AI helped find “revolutionary” antidotes for snakebites

A groundbreaking study led by Nobel laureate David Baker and Timothy Patrick Jenkins has revealed innovative, computer-designed proteins that can neutralize deadly snake venom toxins, offering the potential for safer, more effective and more cost-effective treatments. The new approach will save the lives of millions of people who have been bitten by venomous snakes.

Breakthrough in treatment

The groundbreaking study is potentially a game-changer, offering a promising alternative to traditional antivenoms. The World Health Organization reports that venomous snakebites affect between 1.8 and 2.7 million people each year, resulting in an estimated 100,000 deaths and leaving three times as many disabled. Most of these cases occur in Africa, Asia and Latin America, where limited health infrastructure exacerbates the problem, reports 24 Kanal citing Nature.

Currently, the only antivenoms used to treat snakebites are made from the plasma of the animals themselves and are often expensive, have limited efficacy and adverse side effects.

Venoms also vary greatly depending on the species of snake. This means that for each case it is necessary to select an individual treatment method instead of having a universal method.
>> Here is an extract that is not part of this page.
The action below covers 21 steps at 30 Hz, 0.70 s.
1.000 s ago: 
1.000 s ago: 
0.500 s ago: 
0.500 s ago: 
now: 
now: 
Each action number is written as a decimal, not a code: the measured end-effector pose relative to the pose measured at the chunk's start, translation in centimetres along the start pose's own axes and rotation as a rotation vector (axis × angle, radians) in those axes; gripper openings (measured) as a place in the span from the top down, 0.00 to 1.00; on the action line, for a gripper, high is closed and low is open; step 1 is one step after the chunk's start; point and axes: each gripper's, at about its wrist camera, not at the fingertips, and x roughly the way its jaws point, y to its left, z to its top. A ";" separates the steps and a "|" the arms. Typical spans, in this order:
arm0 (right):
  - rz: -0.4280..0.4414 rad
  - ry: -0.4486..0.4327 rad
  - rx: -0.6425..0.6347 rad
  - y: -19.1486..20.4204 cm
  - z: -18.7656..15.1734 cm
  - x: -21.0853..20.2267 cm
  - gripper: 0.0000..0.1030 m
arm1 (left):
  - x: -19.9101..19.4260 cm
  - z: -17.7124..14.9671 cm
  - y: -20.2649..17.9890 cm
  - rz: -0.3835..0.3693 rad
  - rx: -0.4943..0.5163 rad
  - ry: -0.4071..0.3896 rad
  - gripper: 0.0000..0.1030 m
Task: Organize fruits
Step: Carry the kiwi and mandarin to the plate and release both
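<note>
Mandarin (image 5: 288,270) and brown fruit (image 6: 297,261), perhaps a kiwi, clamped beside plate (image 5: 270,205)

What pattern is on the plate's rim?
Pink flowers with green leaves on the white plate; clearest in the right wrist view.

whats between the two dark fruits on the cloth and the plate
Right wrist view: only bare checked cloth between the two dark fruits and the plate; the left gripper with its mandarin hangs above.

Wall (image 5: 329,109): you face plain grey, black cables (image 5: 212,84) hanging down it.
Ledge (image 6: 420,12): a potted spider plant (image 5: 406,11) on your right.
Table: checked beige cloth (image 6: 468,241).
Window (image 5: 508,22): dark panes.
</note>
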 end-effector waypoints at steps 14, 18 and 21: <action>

A team led by 2024 Nobel Prize laureate in Chemistry David Baker of the University of Washington School of Medicine and Timothy Patrick Jenkins of the Technical University of Denmark used deep learning tools to design new proteins that bind to and neutralize deadly cobra toxins.

The study focuses on an important class of snake proteins called “triped toxins,” which are often the reason animal-based antivenoms fail to work. While they don't yet protect against full-blown snake venom, which is a complex mix of different toxins unique to each snake species, the new molecules, designed using artificial intelligence, provide protection against lethal doses of the three-pronged toxin in mice by at least 80%, and in some cases, 100%. The result depends on the exact dose, the toxin, and the protein designed.

These toxins are able to evade the immune system, making plasma treatment ineffective. Thus, this study demonstrates that the manual design of proteins with the help of artificial intelligence can be used to neutralize harmful substances that were previously difficult to combat.

I believe that protein design will help make snakebite treatment more accessible to people in developing countries. Antitoxins created by us are easy to detect using only computer methods. They are also cheap to manufacture and stable in laboratory tests,
– says Susana Vazquez Torres, a study author from Baker's lab at UW Medicine's Protein Design Institute.

Scientists believe that creating proteins that stick to snake toxins and inactivate them could offer several advantages over traditional treatments. The new antitoxins could be produced using microbes, bypassing traditional animal immunization and potentially reducing production costs.

There are other advantages, too. The advantage of these engineered proteins is that they are small — so small that scientists expect they will penetrate tissues better and potentially neutralize toxins more quickly than current antibodies. In addition, using AI reduces the time to create new drugs.

Future prospects and broader applications

While these results are encouraging, the team emphasizes that traditional antivenoms will remain the cornerstone of snakebite treatment for the foreseeable future. New computer-designed antivenoms could initially serve as additives or boosters that enhance the effectiveness of existing treatments until next-generation stand-alone treatments are approved.

The scientists believe that the drug development approach described in this study could also be useful for many other diseases that are currently untreatable, including some viral infections. Because manual protein design typically requires fewer resources than traditional laboratory-based drug discovery methods, there is also the potential to create new, yet less expensive, drugs for common diseases more quickly and easily using this approach.